Lay the tape out on a flat surface and place the screen at the zero point. Then place the lens at 2N on the tape (with N being any reasonable number to start, say 2 inches) and the light source at 4N. Now slowly move the lens and the light source away from the screen, while keeping the distance ratio the same, until the light source is in focus on the screen. At this point the lens focal length is equal to N.
I assume this is a valid approach since 1/u+1/v=1/f The basic simple lens calculation. Sorry no image, but you can do this empirically as well.
Step 3: Next the Screen
You'll need to make a fluorescent screen to project your image onto. I tried coating a piece of Plexiglas with day glo orange paint, and also day glo green paper. The green was visually the best response, important from a focusing standpoint. Day glo green paint would probably have been the best choice as the paper was "splotchy" lowering the "resolution".
Step 4: Put It Together
Lay out the tape. The screen is located at the zero point, The lens, with a 6 inch focal length, at 24 inches from the screen and the target at 32 inches from the screen . This gives a magnification of 2x which also facilitates focusing. Place the UV irradiator off axis whilst shining on the target. The camera is placed off axis near the screen focused manually on the screen. The low light levels do not allow for auto focus so get it right before the lights go out.

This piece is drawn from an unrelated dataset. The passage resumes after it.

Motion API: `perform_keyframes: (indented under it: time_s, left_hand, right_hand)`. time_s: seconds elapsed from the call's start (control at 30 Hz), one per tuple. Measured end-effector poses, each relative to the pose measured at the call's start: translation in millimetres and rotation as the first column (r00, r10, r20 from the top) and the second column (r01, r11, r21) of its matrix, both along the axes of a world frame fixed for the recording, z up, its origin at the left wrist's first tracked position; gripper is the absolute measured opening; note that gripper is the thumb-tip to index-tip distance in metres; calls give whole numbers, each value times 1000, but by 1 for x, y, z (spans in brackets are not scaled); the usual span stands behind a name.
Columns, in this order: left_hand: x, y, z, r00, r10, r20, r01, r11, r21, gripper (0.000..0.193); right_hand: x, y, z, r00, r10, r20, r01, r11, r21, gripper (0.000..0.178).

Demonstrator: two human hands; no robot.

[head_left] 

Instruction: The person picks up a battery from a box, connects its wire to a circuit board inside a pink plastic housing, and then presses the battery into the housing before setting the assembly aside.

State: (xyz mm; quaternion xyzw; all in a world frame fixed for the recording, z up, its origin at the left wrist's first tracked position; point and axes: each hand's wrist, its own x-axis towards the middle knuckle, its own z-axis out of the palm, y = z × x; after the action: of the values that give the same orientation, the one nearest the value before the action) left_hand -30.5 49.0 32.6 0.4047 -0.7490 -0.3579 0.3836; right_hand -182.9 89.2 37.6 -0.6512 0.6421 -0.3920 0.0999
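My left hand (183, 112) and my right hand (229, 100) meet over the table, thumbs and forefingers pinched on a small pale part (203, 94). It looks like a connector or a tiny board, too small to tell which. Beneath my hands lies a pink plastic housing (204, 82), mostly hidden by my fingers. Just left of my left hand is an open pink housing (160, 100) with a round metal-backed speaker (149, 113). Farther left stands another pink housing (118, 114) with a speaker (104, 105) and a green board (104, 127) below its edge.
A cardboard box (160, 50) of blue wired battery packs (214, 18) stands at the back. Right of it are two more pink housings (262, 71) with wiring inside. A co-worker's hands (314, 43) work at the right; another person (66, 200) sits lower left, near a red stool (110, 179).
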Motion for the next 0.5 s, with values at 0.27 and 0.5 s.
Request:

Step 5: Taking the Picture
Shut off all lights and allow your eyes to adjust for several minutes. Turn on the irradiator, you should be able to see an image appear on the screen. Now gently move the target back and forth until the image is as sharp as possible on the screen, if you setup right this should be less than +- 1/2 inch adjustment. Once in focus set the camera for long time exposure (because of the focus issue it helps to lock the camera down somehow, i used double sided tape). My exposures were 4 sec with all the other settings auto, that was the best my camera could do. used the self timer with long exposure so as not to shake the camera tripping the shutter. A yellow filter was used in front of the camera to block extraneous blue light, but comparative pictures showed it to be unnecessary.
Step 6: Picture Processing
Here's how I processed my pictures. Using the gimp I used image>mode>decompose to decompose the RGB channels. With a green screen I threw out the RB channels. The green channel is then leveled using tools>color tools>levels.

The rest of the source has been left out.